AIM OF THE TASK: Among the lines below, the one containing "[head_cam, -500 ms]" opens the range and the one containing "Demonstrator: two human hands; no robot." closes it. Print that range exactly, without the pictures.

SOURCE MATERIAL:
***

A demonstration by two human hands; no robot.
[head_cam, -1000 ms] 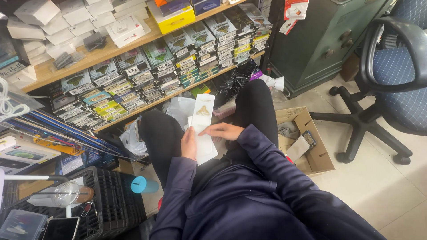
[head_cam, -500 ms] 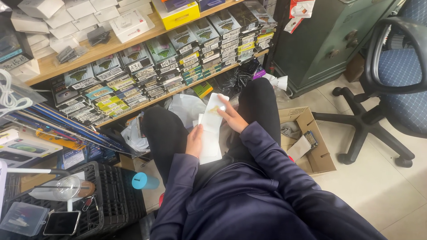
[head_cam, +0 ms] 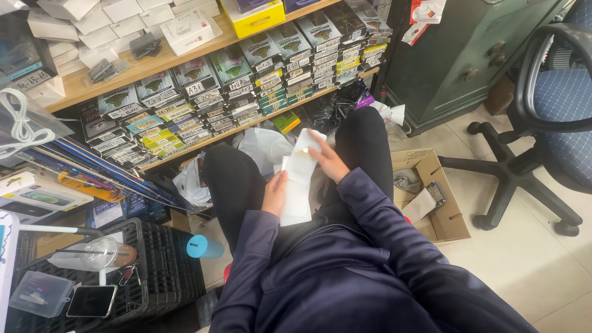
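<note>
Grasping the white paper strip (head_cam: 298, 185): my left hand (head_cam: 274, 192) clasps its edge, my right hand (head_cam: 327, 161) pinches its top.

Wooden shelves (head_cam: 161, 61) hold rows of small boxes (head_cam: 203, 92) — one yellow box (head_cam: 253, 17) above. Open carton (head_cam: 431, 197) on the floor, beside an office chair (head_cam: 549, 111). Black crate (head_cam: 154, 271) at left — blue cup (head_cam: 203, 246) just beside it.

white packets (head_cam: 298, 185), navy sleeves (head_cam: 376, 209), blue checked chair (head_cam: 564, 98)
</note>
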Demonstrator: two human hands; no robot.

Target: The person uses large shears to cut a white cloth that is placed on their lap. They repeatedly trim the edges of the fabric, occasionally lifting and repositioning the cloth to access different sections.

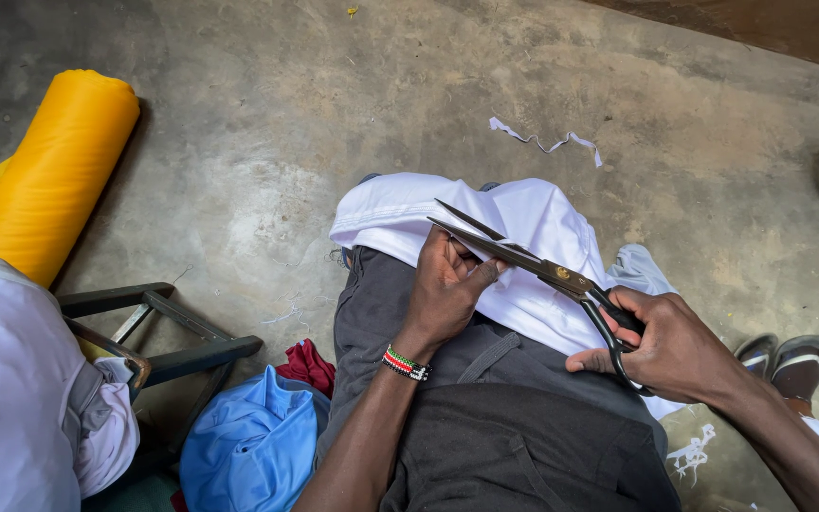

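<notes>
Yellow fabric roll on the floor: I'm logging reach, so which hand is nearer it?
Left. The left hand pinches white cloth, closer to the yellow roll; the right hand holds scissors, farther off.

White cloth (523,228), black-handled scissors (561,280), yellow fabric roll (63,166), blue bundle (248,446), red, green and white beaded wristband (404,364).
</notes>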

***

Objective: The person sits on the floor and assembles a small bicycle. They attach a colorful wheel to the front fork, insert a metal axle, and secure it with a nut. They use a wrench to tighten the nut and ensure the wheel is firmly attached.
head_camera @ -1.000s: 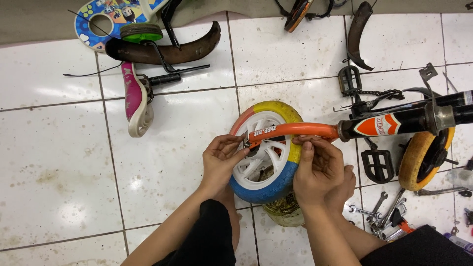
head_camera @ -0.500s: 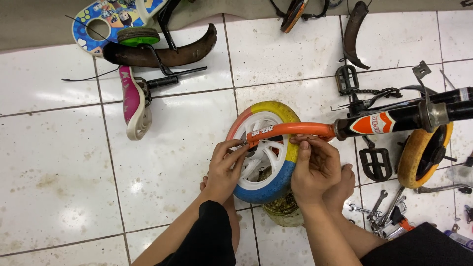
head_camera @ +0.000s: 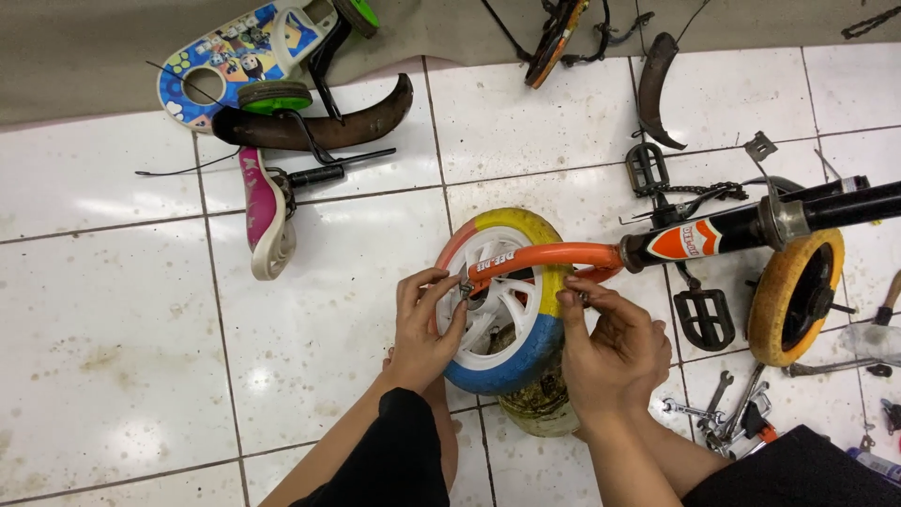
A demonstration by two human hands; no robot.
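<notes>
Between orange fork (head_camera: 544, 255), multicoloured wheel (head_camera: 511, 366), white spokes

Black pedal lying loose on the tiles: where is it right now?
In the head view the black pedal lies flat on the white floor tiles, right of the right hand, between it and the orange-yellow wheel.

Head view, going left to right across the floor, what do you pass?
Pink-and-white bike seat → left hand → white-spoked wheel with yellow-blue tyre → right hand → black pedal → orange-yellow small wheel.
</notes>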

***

RESPONSE AREA:
[head_cam, -500 ms] 
[head_cam, +0 ms] 
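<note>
Grasping the white paper strip (head_cam: 298, 185): my left hand (head_cam: 274, 192) clasps its edge, my right hand (head_cam: 327, 161) pinches its top.

Wooden shelves (head_cam: 161, 61) hold rows of small boxes (head_cam: 203, 92) — one yellow box (head_cam: 253, 17) above. Open carton (head_cam: 431, 197) on the floor, beside an office chair (head_cam: 549, 111). Black crate (head_cam: 154, 271) at left — blue cup (head_cam: 203, 246) just beside it.

white packets (head_cam: 298, 185), navy sleeves (head_cam: 376, 209), blue checked chair (head_cam: 564, 98)
</note>
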Demonstrator: two human hands; no robot.

The output for this exercise is complete.